**Description of the task**
An exact copy is needed of the lines in the entries below from the line with "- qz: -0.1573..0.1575" up to and including the line with "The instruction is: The", and of nothing else. Leave the pictures out.

___ Data supplied ___

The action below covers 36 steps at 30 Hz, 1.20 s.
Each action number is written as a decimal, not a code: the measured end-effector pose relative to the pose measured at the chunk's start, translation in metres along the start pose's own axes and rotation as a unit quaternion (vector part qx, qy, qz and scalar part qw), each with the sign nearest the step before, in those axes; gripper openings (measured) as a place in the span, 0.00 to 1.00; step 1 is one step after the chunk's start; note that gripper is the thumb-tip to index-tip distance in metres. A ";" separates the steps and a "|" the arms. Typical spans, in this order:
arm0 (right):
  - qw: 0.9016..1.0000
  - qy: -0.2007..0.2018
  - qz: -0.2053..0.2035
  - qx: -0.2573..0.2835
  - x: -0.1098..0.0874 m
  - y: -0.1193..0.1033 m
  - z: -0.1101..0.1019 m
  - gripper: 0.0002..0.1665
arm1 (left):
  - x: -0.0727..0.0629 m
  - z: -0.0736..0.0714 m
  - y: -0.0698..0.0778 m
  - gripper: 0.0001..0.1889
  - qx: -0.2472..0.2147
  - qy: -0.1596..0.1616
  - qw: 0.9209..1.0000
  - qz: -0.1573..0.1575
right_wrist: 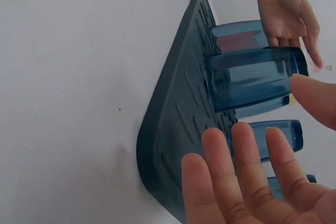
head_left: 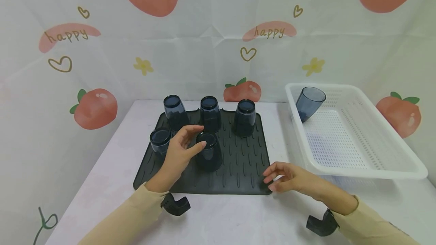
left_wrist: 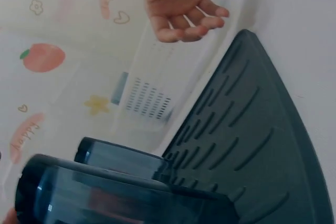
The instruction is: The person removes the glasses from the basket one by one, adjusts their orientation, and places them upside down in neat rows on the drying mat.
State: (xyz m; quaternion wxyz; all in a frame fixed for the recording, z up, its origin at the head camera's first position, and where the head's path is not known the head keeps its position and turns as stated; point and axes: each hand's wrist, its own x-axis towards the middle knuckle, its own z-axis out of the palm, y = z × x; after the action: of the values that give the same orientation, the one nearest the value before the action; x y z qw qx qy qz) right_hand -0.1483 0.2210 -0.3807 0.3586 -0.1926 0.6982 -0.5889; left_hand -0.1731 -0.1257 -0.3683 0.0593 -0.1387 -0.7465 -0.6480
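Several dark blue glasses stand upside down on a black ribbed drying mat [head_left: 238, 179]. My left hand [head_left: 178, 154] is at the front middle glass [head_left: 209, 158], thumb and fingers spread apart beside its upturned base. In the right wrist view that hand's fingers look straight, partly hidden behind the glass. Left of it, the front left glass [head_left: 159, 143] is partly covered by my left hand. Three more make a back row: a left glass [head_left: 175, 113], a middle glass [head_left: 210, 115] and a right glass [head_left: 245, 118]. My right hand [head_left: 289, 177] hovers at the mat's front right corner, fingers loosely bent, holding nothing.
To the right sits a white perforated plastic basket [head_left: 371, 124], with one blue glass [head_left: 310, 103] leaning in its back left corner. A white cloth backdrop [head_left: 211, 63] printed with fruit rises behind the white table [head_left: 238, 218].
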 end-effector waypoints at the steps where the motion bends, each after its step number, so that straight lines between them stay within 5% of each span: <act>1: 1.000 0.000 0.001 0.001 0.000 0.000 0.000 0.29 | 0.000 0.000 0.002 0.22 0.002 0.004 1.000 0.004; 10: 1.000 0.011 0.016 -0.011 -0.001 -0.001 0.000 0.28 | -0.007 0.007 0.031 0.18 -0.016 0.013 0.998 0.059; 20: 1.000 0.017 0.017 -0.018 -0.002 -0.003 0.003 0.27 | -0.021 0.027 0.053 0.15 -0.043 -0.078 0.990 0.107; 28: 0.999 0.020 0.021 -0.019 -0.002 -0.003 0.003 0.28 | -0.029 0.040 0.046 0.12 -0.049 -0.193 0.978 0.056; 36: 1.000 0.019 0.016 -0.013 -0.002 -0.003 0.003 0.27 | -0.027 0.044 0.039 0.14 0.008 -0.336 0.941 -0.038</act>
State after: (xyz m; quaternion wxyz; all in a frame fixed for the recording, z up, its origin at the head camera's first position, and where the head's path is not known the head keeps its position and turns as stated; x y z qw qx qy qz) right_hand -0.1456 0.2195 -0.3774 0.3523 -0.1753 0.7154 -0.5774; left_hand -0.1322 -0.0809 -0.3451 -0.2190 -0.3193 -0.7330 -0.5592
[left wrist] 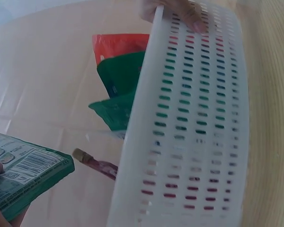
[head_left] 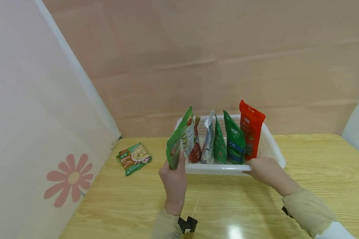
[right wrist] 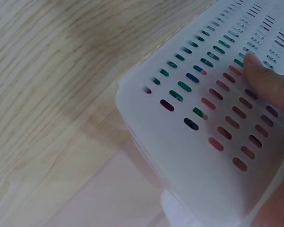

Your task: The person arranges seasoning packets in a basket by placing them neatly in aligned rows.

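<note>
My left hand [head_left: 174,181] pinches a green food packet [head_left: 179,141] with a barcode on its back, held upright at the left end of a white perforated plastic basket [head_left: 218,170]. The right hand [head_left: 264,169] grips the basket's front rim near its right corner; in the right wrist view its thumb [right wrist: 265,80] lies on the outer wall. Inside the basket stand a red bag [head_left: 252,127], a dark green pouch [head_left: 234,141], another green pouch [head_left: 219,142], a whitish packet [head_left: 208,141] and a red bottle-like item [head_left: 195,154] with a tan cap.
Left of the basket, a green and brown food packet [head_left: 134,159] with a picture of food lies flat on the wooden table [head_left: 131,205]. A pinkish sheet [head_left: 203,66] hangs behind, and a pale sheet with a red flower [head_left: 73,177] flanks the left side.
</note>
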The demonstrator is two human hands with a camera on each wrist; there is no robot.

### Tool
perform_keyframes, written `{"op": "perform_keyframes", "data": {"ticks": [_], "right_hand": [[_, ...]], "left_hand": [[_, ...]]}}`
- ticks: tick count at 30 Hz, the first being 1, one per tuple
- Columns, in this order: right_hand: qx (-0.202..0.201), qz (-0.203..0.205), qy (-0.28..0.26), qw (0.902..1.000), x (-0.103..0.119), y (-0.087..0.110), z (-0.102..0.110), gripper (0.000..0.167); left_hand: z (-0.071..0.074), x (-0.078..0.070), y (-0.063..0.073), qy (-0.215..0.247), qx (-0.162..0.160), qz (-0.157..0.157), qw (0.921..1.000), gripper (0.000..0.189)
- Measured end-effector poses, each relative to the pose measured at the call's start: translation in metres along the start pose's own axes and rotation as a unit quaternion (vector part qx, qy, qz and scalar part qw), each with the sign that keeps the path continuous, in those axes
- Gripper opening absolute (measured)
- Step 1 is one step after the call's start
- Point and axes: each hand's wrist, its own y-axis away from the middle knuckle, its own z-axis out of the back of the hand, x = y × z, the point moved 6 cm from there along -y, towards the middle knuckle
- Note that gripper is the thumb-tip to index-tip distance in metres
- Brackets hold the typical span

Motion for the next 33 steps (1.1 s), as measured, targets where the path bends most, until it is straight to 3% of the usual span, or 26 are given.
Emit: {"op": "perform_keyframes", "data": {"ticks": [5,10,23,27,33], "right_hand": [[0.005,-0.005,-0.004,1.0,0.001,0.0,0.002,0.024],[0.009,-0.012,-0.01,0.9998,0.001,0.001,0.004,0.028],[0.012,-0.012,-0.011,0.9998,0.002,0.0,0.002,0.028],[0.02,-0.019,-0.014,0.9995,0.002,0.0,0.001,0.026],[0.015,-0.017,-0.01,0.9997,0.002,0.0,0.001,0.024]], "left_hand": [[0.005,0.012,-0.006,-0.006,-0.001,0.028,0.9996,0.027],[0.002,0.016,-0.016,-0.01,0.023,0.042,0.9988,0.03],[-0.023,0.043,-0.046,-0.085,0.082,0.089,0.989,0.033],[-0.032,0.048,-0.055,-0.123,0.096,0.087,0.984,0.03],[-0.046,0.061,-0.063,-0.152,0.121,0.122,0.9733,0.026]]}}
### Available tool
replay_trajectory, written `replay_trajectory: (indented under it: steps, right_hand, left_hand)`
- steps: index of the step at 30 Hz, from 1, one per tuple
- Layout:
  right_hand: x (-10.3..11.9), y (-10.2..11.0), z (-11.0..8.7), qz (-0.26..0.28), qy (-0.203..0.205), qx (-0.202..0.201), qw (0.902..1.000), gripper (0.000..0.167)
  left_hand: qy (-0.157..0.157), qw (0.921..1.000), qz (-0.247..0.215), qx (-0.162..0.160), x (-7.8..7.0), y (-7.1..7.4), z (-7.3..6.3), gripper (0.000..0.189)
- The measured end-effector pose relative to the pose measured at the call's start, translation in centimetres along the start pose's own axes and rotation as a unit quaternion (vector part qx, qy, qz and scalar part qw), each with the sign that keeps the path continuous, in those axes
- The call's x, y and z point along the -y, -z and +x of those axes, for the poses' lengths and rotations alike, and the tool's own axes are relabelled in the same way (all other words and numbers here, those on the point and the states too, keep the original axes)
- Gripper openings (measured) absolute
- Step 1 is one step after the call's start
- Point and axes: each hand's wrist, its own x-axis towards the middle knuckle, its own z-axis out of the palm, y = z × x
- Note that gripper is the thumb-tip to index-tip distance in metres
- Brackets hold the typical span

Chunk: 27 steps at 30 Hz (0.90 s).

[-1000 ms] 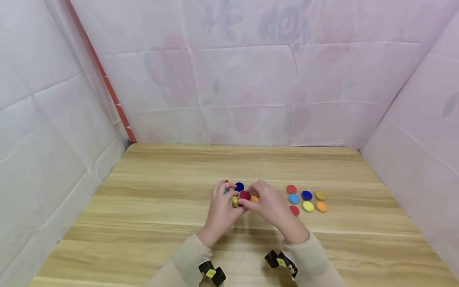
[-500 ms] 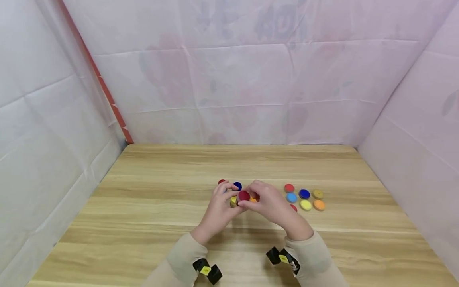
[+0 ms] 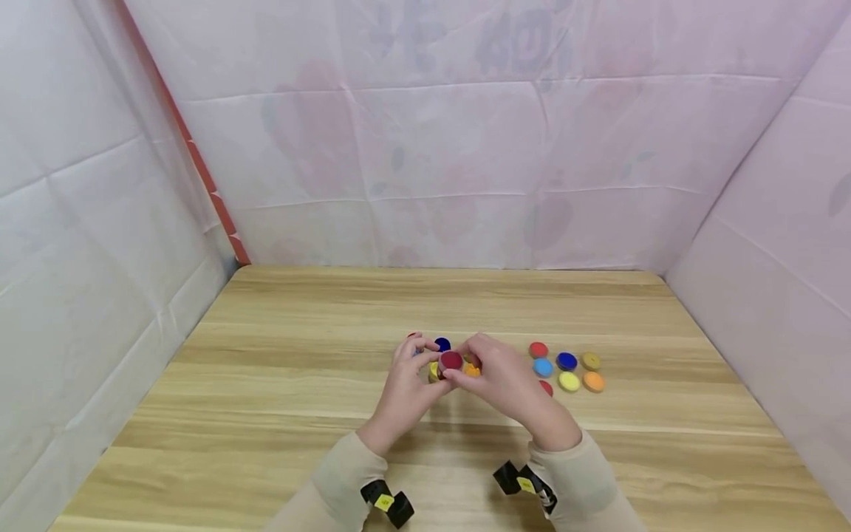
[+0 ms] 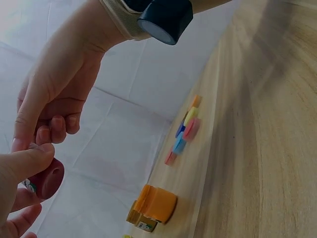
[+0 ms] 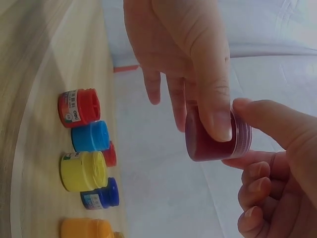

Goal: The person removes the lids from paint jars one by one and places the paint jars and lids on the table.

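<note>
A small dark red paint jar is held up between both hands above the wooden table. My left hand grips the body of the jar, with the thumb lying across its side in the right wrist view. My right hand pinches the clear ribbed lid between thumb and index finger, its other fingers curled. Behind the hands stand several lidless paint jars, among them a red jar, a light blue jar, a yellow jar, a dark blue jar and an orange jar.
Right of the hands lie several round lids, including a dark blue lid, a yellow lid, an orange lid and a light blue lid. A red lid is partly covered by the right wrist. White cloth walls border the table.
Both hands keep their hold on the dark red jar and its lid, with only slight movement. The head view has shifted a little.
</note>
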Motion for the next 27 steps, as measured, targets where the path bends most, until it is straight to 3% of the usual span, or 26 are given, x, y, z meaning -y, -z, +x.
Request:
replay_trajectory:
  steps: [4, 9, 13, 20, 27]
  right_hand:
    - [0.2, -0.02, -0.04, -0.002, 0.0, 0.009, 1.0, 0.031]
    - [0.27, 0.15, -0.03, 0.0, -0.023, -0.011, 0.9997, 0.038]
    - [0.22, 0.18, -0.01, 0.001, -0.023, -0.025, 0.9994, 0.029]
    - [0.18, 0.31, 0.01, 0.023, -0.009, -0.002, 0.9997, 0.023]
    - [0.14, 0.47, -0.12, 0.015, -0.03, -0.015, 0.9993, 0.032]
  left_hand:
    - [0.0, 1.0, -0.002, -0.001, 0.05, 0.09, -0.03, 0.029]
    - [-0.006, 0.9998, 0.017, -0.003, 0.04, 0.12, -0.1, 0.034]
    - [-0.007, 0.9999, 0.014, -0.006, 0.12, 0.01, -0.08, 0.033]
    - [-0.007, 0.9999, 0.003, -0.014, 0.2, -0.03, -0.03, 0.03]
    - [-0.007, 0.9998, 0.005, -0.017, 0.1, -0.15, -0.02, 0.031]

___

**Answer for this exercise**
  - qz: -0.1573..0.1575
right_wrist: 
head_left: 
left_wrist: 
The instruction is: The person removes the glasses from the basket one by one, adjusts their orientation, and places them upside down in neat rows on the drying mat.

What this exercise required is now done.